Discovery is the process where the Relying Party uses the Identifier to look up ("discover") the necessary information for initiating requests, especially the OP Endpoint. When OP Endpoint and other meta-data is known out of band, discovery is unnecessary. Discovery should be performed as in Section 7.3 of OpenID Authentication 2.0 (specs@openid.net, “OpenID Authentication 2.0,” 2007.) [OpenID.authentication‑2.0] .

Optionally, if the RP does not wish to use RSA signature to authenticate itself, RP may obtain the secret dynamically in the following manner.

7.4.  Association

In Artifact Binding, the OP endpoint MUST be HTTPS endpoint. Therefore, the symmetric signature between the servers that were used in OpenID Authentication 2.0 (POST/GET binding) (specs@openid.net, “OpenID Authentication 2.0,” 2007.) [OpenID.authentication‑2.0] is unnecessary. Instead, for the RP authentication against the OP, 'client_secret' is used. The 'client_secret' is either the bearer token assigned by the OP or the RSA signature, which will be discussed later.

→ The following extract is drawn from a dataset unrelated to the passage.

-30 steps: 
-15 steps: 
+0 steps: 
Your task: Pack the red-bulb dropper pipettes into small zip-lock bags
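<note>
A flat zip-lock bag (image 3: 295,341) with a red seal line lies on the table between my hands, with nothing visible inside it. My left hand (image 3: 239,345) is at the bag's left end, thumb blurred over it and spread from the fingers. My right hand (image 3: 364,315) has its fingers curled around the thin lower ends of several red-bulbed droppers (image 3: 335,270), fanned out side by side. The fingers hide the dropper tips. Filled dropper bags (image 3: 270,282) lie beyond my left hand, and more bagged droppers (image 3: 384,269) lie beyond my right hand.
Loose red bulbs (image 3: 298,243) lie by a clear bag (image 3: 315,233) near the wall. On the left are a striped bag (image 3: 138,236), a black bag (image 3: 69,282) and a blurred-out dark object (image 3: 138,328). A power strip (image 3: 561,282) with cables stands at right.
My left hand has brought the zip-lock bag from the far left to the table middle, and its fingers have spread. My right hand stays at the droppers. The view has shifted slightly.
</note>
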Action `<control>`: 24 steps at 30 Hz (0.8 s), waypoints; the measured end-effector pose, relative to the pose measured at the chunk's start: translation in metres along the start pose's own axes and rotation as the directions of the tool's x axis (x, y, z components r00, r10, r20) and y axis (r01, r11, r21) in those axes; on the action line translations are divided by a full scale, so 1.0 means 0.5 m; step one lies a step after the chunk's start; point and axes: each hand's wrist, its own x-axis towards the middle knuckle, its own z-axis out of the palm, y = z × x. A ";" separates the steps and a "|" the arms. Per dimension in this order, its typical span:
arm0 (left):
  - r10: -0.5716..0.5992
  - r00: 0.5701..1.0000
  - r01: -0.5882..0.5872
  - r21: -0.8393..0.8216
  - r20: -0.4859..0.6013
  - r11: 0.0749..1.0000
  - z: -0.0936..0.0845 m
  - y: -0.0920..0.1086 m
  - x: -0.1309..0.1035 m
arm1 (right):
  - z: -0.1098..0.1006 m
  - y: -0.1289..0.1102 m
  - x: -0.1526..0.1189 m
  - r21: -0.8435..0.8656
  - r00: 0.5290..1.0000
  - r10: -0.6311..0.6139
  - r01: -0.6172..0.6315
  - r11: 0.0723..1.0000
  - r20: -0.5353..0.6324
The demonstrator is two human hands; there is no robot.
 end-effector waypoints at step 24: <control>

7.4.1.  Obtaining bearer token 'client_secret'

If the RP opted for the bearer token (note: in this mode, there will be no possibility of non-repudiation of the request), then RP must somehow obtain the secret. This can be achieved in the following manner.

Issue HTTPS "POST" [RFC2616] (Fielding, R., Gettys, J., Mogul, J., Frystyk, H., Masinter, L., Leach, P., and T. Berners-Lee, “Hypertext Transfer Protocol -- HTTP/1.1,” June 1999.)request to the OP Endpoint with the following REQUIRED parameters:

• type - "push"
• client_name - A human-readable name of the client.
• client_url - The URL of the homepage of the client.
• client_desc - A text description of the client.
• client_icon - OPTIONAL. A URL for an icon for the client.
• redirect_uri - The URL to which the OP should send its response.

The client MAY include additional metadata in the request and the authorization server MAY ignore this additional information.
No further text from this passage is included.